Shin Hye Kim, Keng Lu Tan, Sang Yeon Lee, Dae Woo Kim, Sue Shin, Hong-Ryul Jin

Abstract

This study investigated on bacterial contamination of the rhinoplasty field. The effect of preoperative chlorhexidine treatment on decreasing bacterial contamination in the rhinoplasty field is examined. Thirty patients who underwent rhinoplasty were block randomized into a chlorhexidine, regular-soap, or control group comprising ten participants each. The chlorhexidine group was subjected to chlorhexidine showering, shampooing, and facial-cleansing 12 h prior to the operation. The regular-soap group was subjected to cleansing with regular soap, and the control group did not have any skin pretreatment. Bacterial cultures were done 12 h preoperatively from nasal cavity and perinasal skin, immediately preoperatively from perinasal skin and at 1 and 2 h intraoperatively from operation field. Culture results were compared between the three groups, according to operation time, or whether infection-prone procedure was performed.
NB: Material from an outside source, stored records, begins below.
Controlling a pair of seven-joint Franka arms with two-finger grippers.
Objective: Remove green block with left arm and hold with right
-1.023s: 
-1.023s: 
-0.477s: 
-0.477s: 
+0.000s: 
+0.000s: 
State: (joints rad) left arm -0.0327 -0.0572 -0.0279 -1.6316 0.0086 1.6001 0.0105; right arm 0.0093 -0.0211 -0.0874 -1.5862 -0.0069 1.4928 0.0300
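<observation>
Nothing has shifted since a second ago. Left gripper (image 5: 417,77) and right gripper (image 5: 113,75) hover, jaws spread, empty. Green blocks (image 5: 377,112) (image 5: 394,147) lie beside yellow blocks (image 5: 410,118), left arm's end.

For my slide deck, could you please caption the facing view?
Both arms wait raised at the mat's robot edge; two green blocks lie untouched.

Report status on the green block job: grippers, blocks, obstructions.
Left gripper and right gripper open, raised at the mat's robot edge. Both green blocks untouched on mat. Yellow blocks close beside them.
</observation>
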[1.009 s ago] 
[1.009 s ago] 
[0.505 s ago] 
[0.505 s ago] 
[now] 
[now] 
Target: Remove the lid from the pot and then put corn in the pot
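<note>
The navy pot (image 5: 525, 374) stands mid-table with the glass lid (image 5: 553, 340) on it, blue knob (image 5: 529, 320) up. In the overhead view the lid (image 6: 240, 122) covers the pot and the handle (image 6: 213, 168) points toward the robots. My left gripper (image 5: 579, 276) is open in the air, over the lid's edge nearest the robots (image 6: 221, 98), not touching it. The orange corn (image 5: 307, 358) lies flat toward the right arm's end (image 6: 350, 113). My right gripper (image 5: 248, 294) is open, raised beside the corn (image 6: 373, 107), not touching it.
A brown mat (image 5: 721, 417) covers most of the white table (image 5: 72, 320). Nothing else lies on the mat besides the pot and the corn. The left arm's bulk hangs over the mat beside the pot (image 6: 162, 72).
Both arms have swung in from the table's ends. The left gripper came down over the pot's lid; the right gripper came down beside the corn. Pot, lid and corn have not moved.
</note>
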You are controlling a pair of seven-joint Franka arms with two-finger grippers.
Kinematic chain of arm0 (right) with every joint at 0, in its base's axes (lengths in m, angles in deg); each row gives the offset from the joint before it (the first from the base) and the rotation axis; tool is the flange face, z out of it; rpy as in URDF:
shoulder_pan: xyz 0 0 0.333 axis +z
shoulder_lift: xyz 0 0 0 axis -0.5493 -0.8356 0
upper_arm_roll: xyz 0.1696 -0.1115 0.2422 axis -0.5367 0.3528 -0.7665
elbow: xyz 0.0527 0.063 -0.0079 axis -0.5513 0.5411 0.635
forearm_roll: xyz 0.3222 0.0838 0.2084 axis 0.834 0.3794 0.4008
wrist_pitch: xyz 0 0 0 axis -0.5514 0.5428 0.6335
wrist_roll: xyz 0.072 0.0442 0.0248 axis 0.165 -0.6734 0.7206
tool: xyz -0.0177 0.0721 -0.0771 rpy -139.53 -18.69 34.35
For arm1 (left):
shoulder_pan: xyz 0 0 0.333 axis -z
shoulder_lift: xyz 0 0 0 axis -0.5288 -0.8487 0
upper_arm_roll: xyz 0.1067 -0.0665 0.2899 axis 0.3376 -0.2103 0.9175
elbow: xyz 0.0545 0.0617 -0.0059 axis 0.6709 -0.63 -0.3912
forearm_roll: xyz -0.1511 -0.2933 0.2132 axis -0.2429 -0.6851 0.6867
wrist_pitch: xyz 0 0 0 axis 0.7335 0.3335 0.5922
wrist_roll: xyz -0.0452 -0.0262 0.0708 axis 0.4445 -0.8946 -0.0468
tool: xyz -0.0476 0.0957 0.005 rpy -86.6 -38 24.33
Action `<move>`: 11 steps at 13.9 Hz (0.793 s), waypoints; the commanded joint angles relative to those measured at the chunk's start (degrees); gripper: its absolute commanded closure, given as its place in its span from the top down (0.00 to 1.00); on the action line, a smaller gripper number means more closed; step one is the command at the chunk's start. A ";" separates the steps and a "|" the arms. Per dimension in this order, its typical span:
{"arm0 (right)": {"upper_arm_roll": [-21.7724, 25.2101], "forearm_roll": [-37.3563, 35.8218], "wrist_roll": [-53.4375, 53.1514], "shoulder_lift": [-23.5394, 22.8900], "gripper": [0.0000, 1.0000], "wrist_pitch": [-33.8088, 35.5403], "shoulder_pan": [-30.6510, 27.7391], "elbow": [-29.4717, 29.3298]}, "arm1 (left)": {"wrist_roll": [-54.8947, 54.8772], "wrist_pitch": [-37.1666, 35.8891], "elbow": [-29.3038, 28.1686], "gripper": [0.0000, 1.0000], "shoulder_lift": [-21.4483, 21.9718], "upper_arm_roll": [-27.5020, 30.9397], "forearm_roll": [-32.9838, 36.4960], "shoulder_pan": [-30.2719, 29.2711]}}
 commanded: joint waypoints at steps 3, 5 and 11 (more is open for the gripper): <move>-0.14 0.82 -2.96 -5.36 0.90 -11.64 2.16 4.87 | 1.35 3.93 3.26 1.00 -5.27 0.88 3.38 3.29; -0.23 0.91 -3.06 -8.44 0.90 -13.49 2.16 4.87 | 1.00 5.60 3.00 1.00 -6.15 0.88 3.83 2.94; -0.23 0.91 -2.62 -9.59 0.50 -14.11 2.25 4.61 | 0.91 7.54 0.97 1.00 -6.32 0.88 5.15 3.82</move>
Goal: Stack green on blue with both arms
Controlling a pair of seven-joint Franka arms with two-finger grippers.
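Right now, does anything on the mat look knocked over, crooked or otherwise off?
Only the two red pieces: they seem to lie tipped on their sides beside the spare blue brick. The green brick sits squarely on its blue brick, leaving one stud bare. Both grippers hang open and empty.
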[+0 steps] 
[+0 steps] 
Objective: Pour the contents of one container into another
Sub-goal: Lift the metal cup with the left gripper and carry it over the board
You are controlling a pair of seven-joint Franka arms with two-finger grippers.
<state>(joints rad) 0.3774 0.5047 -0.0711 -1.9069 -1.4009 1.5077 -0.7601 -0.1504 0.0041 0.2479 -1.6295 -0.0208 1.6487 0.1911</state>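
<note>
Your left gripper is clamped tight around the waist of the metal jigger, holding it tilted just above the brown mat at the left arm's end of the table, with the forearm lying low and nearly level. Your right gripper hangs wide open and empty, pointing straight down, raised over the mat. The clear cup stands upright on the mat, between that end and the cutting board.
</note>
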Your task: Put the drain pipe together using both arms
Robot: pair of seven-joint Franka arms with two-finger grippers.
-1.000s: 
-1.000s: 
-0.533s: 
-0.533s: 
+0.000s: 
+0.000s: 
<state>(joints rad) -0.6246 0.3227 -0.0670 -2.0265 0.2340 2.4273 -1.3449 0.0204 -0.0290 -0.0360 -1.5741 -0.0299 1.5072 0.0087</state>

The bacterial species and colony-forming unit numbers at preoperative nasal cavity and perinasal skin were similar. In all three groups, Coagulase-negative staphylococcus was the most common bacteria found in the rhinoplasty field. The numbers of Staphylococcus aureus and Corynebacterium decreased rapidly after preoperative chlorhexidine treatment. The infection-prone procedure was associated with increased bacterial numbers over time during the operation. In all three groups, there was no postoperative infection in a follow-up period of 6 months. Rhinoplasty is confirmed as a clean contaminated operation with skin flora consistently found in the operation field. Chlorhexidine pretreatment in rhinoplasty patients has a tendency to decrease the numbers of Staphylococcus aureus and Corynebacterium on the perinasal skin. Randomized controlled trial, Level I.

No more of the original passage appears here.